Foto: Arquivo Histórico Nacional
Ainda notas da Semana da República, agradecendo todo o manancial de informação produzido por esses dias. Promovida pela Presidência da República, tivemos o privilégio de assistir a uma mesa-redonda sobre o legado das lideranças africanas no pós-independências. Quanto a África, heis os meus pensamentos:
É constrangedor a esquizofrenia identitária que continuamos a ter em relação ao continente. Como disse o antropólogo Carlos Anjos, de onde vem essa ideia de uma excepcionalidade cabo-verdiana? Europeus não somos de certeza. Americanos nem tanto. Asiáticos muito menos. Então somos o quê? Atlântidos? Um povo especial?...Já que resistimos à denominação de, simplesmente, africanos.

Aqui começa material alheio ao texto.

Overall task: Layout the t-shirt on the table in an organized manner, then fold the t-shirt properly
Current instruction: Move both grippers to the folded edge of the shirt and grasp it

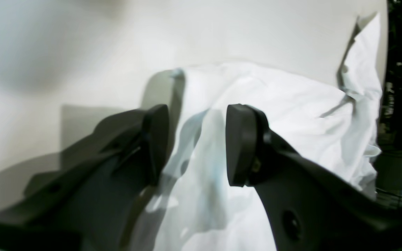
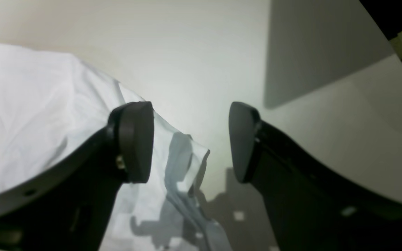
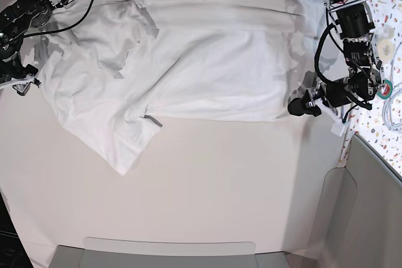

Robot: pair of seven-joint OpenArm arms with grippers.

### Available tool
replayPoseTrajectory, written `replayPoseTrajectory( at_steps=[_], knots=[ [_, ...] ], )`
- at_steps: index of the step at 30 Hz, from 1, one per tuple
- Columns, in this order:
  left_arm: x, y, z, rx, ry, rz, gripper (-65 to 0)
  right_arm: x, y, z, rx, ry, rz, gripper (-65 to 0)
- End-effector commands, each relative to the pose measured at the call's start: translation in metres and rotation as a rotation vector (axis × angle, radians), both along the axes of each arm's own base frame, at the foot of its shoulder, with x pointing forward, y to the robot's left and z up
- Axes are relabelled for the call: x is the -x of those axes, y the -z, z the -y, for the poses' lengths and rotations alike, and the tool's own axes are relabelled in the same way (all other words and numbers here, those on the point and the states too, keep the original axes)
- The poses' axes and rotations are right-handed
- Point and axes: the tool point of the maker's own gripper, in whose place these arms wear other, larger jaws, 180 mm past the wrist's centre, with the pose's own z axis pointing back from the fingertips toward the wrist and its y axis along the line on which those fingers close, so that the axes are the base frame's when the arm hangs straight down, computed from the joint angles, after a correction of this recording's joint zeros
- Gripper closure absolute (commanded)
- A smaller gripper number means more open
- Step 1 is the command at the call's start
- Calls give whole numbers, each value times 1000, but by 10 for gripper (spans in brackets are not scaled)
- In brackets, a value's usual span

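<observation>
So the t-shirt point(image 3: 188, 61) is spread across the far half of the table point(image 3: 207, 180), one sleeve flopped toward you; your left gripper point(image 1: 197, 143) gapes over its edge, gripping nothing; right gripper point(image 2: 190, 139) is spread apart too, probably lining up a corner pinch.

Both pincers gape wide and hold nothing: the left pincer point(image 1: 196, 144) at three o'clock, the right pincer point(image 2: 191, 141) at ten o'clock.
</observation>
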Motion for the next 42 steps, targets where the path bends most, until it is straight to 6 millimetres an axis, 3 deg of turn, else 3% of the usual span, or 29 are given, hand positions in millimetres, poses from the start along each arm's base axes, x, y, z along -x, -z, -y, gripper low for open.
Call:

É bom lembrar que os ideias de nacionalidade, independência e auto-determinação, se afirmaram num quadro de africanidade, ou seja, num momento de identificação clara de civilizações africanas distintas das europeias. Mesmo se devemos tributar ao longínquo Du Bois e outros ativistas negros, as primeiras reivindicações descolonizadoras, é a geração de Cabral e outros eminentes africanos, como NKrumah, Sénghor e outros, que deu o corte radical aos colonizadores. A nossa luta pela independência se fez num quadro de solidariedade africana, tendo Argélia como enorme suporte financeiro, militar, logístico, Guiné Conakry como base militar, ou a própria Guiné-Bissau como palco de guerra aberta. Agora, passados os anos, questionamentos o nosso pertencimento africano??
Sejamos amnésicos, ou mesmo ingratos, mas e a atualidade? Até quando vamos continuar a fingir que uma boa parte da nossa população hoje não é constituída de africanos purinhos, eles sim, sem dúvida nenhuma se são africanos ou não, ou seja os imigrantes? E os seus filhos e netos quando forem cabo-verdianos de direito pleno, também sofrerão dessa dúvida identitária? E o Islão, que é uma realidade no nosso solo? Islamofobia? E todos os fenómenos que passam pelas nossas águas, inclusive o tráfico humano? Um problema "deles"? E as trocas imensas, comerciais e culturais entre nós e "eles", não tem significado?
É mesmo constrangedor esse debate vacilante sobre o nosso continente. Pelo menos o meu continente.